Adjusted diluted earnings per share were $0.53, up 4% from a year ago, with revenue growth and strong operating performance more than offsetting higher interest and tax expense. Moving to our reportable segment results on slide seven. Digital solutions generated revenues of $1.3 billion, representing 3% growth. The year-over-year increase was driven by higher volume on new contract awards, particularly in the commercial infrastructure market, which more than offset the expected ramp-down of other historical programs. Excluding the previously discussed impact of SITEC, digital solutions revenues grew 8% on an underlying basis. Adjusted EBITDA increased to $107 million, reflecting a 30 basis point increase in adjusted EBITDA margins to 8%, as a result of the higher revenue volume and improved operating performance. Global engineering solutions generated revenues of $2.2 billion, a year-over-year decrease of 1%.

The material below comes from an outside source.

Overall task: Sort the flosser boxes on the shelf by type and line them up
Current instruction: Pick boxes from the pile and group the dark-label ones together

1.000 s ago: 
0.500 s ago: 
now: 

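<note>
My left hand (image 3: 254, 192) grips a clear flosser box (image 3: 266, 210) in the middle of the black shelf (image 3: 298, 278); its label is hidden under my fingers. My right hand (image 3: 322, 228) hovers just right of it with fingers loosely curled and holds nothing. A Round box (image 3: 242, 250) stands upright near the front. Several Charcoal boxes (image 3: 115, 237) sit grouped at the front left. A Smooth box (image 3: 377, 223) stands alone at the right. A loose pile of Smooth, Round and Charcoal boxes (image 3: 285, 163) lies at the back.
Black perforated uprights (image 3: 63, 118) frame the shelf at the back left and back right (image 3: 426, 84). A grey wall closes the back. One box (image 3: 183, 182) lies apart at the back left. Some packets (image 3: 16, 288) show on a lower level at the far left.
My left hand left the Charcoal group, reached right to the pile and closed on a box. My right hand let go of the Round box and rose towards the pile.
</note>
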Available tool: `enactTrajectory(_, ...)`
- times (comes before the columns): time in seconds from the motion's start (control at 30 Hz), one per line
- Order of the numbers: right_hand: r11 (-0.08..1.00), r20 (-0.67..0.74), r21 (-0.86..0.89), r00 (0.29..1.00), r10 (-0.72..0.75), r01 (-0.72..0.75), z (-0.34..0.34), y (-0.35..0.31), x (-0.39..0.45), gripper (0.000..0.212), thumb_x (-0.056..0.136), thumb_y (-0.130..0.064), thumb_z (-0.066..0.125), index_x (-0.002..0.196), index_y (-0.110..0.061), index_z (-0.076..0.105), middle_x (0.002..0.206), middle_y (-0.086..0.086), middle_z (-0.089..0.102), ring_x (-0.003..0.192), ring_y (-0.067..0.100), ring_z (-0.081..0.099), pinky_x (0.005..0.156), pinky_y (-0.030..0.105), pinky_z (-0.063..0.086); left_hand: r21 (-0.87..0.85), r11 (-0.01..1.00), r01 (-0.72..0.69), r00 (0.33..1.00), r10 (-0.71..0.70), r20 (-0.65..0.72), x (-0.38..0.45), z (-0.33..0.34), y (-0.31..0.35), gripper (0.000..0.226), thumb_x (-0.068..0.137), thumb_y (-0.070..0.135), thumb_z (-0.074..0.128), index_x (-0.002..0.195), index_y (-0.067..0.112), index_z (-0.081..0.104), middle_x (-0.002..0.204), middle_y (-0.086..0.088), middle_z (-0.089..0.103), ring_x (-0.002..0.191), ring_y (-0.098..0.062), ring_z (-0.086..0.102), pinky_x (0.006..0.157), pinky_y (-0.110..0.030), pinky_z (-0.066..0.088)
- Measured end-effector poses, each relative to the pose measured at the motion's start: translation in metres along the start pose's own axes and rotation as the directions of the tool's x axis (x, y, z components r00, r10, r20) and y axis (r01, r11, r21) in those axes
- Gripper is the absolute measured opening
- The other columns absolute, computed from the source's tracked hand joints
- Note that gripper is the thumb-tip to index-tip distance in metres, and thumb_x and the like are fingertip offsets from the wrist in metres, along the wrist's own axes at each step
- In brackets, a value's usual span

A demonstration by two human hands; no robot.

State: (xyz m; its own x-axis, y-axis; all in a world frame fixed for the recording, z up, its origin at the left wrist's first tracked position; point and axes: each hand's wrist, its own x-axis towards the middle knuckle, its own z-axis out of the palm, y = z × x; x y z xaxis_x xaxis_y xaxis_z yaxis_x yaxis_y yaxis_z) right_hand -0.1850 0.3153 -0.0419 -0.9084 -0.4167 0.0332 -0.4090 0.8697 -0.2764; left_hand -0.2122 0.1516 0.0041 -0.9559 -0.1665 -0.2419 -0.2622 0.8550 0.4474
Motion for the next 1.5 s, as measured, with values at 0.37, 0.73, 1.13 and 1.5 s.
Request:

The decrease was driven by the expected ramp-down of certain historical programs, partially offset by the ramp-up of new contract awards and growth on existing programs. Adjusted EBITDA increased to $161 million, despite the revenue volume impact, as a result of a 10 basis point increase in adjusted EBITDA margins from strong operating performance. Turning to slide eight to cover our cash flow performance and capital structure highlights. Second-quarter free cash flow of $53 million was impacted by the anticipated timing of interest and tax payments and came in slightly higher than expected as a result of solid operating performance and disciplined working capital management. Our liquidity position remained strong, with ending cash on hand of $546 million and no outstanding balances on our $850 million revolving credit facility.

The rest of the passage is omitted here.